Гіперчутливість до лікарських препаратів

ЗаJames Fernandez, MD, PhD, Cleveland Clinic Lerner College of Medicine at Case Western Reserve University
Переглянуто/перевірено жовт. 2022

Drug hypersensitivity is an immune-mediated reaction to a drug. Symptoms range from mild to severe and include rash, anaphylaxis, and serum sickness. Diagnosis is clinical; skin testing is occasionally useful. Treatment is drug discontinuation, supportive treatment (eg, with antihistamines), and sometimes desensitization.

(See also Overview of Allergic and Atopic Disorders.)

Drug hypersensitivity differs from toxic and adverse effects that may result from the drug and from problems due to drug interactions.

Pathophysiology of Drug Hypersensitivity

Some protein and large polypeptide drugs (eg, insulin, therapeutic antibodies) can directly stimulate antibody production. However, most drugs act as haptens, binding covalently to serum or cell-bound proteins, including peptides embedded in major histocompatibility complex (MHC) molecules. The binding makes the protein-drug complex immunogenic, stimulating antidrug antibody production, T-cell responses against the drug, or both. Haptens may also bind directly to class II MHC molecules, directly activating T cells. Some drugs act as prohaptens. When metabolized, prohaptens become haptens; eg, penicillin itself is not antigenic, but its main degradation product, benzylpenicilloic acid, can combine with tissue proteins to form benzylpenicilloyl (BPO), a major antigenic determinant. Some drugs bind and stimulate T-cell receptors (TCR) directly; the clinical significance of nonhapten TCR binding is being determined.

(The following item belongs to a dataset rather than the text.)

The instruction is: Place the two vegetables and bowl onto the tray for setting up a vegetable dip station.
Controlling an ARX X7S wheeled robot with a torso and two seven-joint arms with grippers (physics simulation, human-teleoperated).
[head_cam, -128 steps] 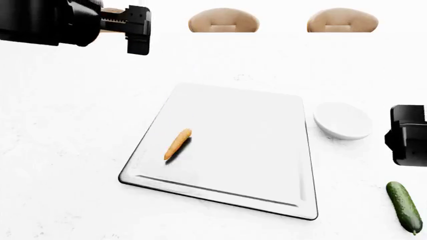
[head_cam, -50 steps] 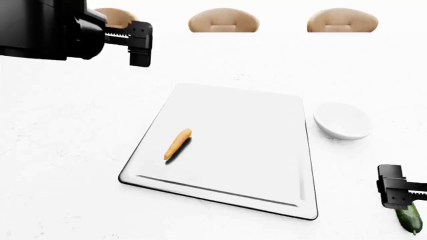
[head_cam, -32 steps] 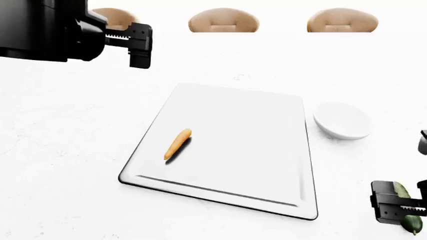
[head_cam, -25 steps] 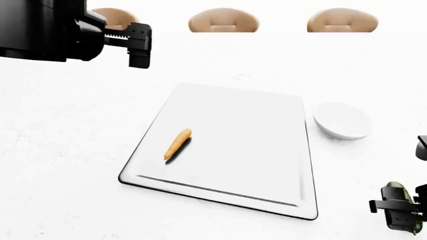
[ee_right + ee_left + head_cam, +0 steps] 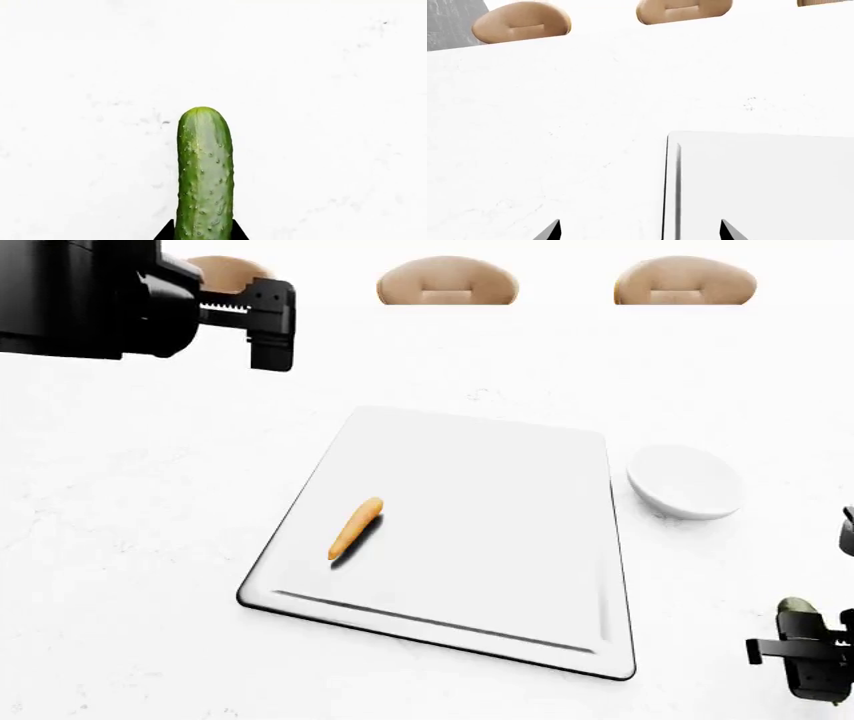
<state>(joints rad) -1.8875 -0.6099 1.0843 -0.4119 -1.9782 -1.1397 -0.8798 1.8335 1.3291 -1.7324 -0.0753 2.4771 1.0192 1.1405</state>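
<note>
The silvery tray (image 5: 534,500) lies mid-table, and the orange carrot (image 5: 355,528) rests on its left half. To the tray's right, the white bowl (image 5: 685,481) stands on the table. The dark green cucumber (image 5: 205,170) is at the near right, with only its tip (image 5: 798,606) showing in the head view. My right gripper (image 5: 201,231) is shut on it, one finger against each side. High at the far left my left gripper (image 5: 271,328) is open and holds nothing. Its wrist view has the tray's corner rim (image 5: 672,190) between the fingertips (image 5: 552,232).
Three tan chair backs (image 5: 446,282) stand along the far edge of the white table. The table's right edge is out of frame, close to the cucumber.
My right gripper came down from beside the bowl to the cucumber and shut on it. The left gripper shifted slightly. Carrot, tray and bowl stayed put.
</note>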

How primary sensitization occurs and how the immune system is initially involved is unclear, but once a drug stimulates an immune response, cross-reactions with other drugs within and between drug classes can occur. For example, penicillin-sensitive patients are highly likely to react to semisynthetic penicillins (eg, amoxicillin, carbenicillin, ticarcillin). In early, poorly designed studies, about 10% of patients who had a vague history of penicillin sensitivity reacted to cephalosporins, which have a similar beta-lactam structure; this finding has been cited as evidence of cross-reactivity between these drug classes. However, in recent, better-designed studies, only about 2% of patients with a penicillin allergy detected during skin testing react to cephalosporins; about the same percentage of patients react to structurally unrelated antibiotics (eg, sulfa drugs). Sometimes this and other apparent cross-reactions (eg, between sulfonamide antibiotics and nonantibiotics) are due to a predisposition to allergic reactions rather than to specific immune cross-reactivity.

Цінні поради та підводні камені

  • Penicillin allergy does not always rule out use of cephalosporins.

Symptoms and Signs of Drug Hypersensitivity

Symptoms and signs of drug allergies vary by patient and drug, and a single drug may cause different reactions in different patients. The most serious is anaphylaxis (type I hypersensitivity reaction); exanthema (eg, morbilliform eruption), urticaria, and fever are common. Fixed drug reactions—reactions that recur at the same body site each time a patient is exposed to the same drug—are uncommon.

Some distinct clinical syndromes can involve other types of hypersensitivity reactions:

  • Serum sickness

  • Drug-induced immune hemolytic anemia

  • DRESS (drug rash with eosinophilia and systemic symptoms)

  • Pulmonary effects

  • Renal effects

  • Other autoimmune phenomena

Serum sickness typically occurs 7 to 10 days after exposure and causes fever, arthralgias, and rash. Mechanism is a type III hypersensitivity reaction due to drug-antibody complexes and complement activation. Some patients have frank arthritis, edema, or gastrointestinal symptoms. Symptoms are self-limited, lasting 1 to 2 weeks. Beta-lactam and sulfonamide antibiotics, iron-dextran, and carbamazepine are most commonly implicated.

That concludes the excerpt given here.